Geist argues that given the 1999 reference to privacy by the World Trade Organization (WTO), privacy could be viewed as a legitimate public policy objective and therefore qualify for an exception. However, in his view the historical record suggests that reliance on this exception is rarely accepted.
One areas of particular concern is the restriction on the disclosure of source code (Article 14.17). Governments are banned from requiring the disclosure of source code as a condition of import, distribution, sale or use of software or of products containing software. This prohibition focuses on “mass-market” software or products and excludes “critical infrastructure”. In the UK critical infrastructure is defined in cybersecurity legislation, but this is not the case in every CPTPP country.
There are concerns for open source software. The focus on “mass market” excludes commercially negotiated contracts for bespoke software development, but open source software may fall out of scope. So called viral open source licenses are not negotiated, they simply force third parties using such code to make future derivative source code public and allow others to modify it, thus ensuring that openness is carried forward.
Chapter 14 of CPTPP also contains some positive headlines, including requirements to protect personal information (Art 14.8), however, this a very weak provision, as it allows weak data protection frameworks instead of the robust GDPR approach the UK currently enjoys.
Other measures included are protection for net neutrality (14.10), but this is also weak as it allows blocking of content for “reasonable network management” and it excludes traffic shaping or degradation outside outright blocking.
Other measures that can have some impact in the UK include electronic signatures, custom duties and non-discrimination of digital products or spam. We will not go into more detail on these and other issues CPTPP raises as our partner civil society organisations from the participating countries have extensively analysed these provisions. See the joint briefing by the US group Public Citizen and the Canadian CIPPIC for a detailed discussion.

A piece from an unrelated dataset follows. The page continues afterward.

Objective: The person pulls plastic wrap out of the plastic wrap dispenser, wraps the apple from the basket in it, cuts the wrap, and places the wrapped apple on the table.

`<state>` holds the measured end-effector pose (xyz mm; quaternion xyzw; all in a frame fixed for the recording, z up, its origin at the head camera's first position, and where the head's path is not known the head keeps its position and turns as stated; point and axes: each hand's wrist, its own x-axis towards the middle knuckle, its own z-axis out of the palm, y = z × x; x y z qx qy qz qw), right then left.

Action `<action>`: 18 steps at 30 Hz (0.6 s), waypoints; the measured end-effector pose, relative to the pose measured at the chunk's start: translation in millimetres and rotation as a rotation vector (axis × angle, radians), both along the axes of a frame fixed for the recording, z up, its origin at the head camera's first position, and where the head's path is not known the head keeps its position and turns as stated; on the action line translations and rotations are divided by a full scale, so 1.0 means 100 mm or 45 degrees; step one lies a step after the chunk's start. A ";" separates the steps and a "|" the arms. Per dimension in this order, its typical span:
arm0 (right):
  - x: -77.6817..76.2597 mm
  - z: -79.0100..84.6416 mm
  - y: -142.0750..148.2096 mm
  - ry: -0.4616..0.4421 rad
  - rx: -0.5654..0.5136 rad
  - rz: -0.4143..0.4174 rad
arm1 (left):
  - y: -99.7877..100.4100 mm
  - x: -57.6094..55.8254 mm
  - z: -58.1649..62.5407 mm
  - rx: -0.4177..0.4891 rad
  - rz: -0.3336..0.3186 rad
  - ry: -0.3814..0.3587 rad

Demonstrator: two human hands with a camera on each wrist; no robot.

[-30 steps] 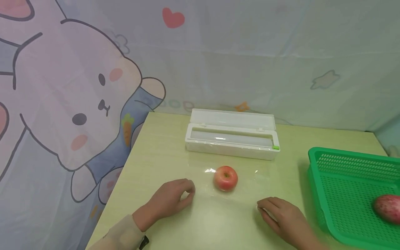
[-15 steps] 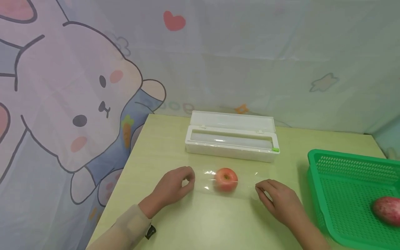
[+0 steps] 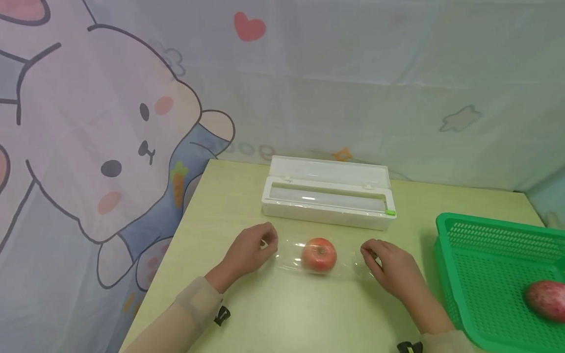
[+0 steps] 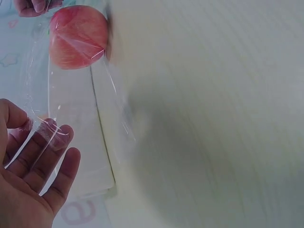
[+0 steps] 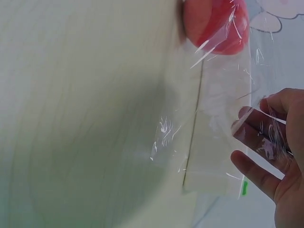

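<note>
A red apple (image 3: 320,255) sits on the table with clear plastic wrap (image 3: 291,255) drawn over it. To its left, my left hand (image 3: 249,249) pinches one end of the wrap between thumb and index finger; the left wrist view shows the other fingers (image 4: 66,178) spread loosely behind the film. On the apple's right, my right hand (image 3: 393,267) pinches the opposite end the same way, its remaining fingers (image 5: 256,173) apart in the right wrist view. The film stretches between both hands, raised off the table at its ends. Neither hand touches the apple.
Behind the apple stands a white wrap dispenser box (image 3: 328,215) with its lid up, a roll inside and a green slider (image 3: 390,212) at its right end. A green basket (image 3: 450,274) on the right holds a reddish oblong item (image 3: 547,300). A cartoon-printed cloth (image 3: 331,88) hangs behind.
Both hands have moved away from me, toward the dispenser, bringing the near edge of the wrap up over the apple. The apple and the box stay in place.
</note>
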<state>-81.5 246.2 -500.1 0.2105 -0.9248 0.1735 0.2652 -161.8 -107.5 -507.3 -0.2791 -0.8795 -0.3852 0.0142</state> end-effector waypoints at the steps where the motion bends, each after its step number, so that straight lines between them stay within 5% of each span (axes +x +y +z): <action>1: -0.02 0.00 0.00 -0.019 0.004 -0.013 | 0.01 -0.02 0.00 0.005 0.007 -0.015; 18: -0.21 -0.07 0.03 -0.259 0.056 -0.052 | 0.16 -0.16 -0.14 -0.089 0.137 -0.136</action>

In addition to the e-commerce provisions the original TPP also contained draconian intellectual property measures. Some the most worrying provisions on copyright terms, criminalising secondary DRM circumvention (TPM) and others have been suspended, not fully removed.
One areas that remain is the criminalisation of copyright infringement in Article 18.77. The measures in the CPTPP are not dissimilar to those introduced by the UK government the Digital Economy act 2016, and contested vigorously by ORG. Joining CPTPP would cement these measures in the statute. One new measure would be the criminalisation of “the unauthorised copying of a cinematographic work from a performance in a movie theatre that causes significant harm to a right holder” (para 4). This could in practice criminalise many teenagers who film excerpts of movies and put them online.
Article 18.78 on Trade Secrets also brings new criminal offences. In some cases, the unauthorised access to computer systems will already be an offence under the Computer Misuse Act, but the would reject he expansion of criminal measures. This is particularly problematic at a time when cutting edge algorithms and AI systems are subjected to scrutiny and reverse engineering for innovation and accountability purposes.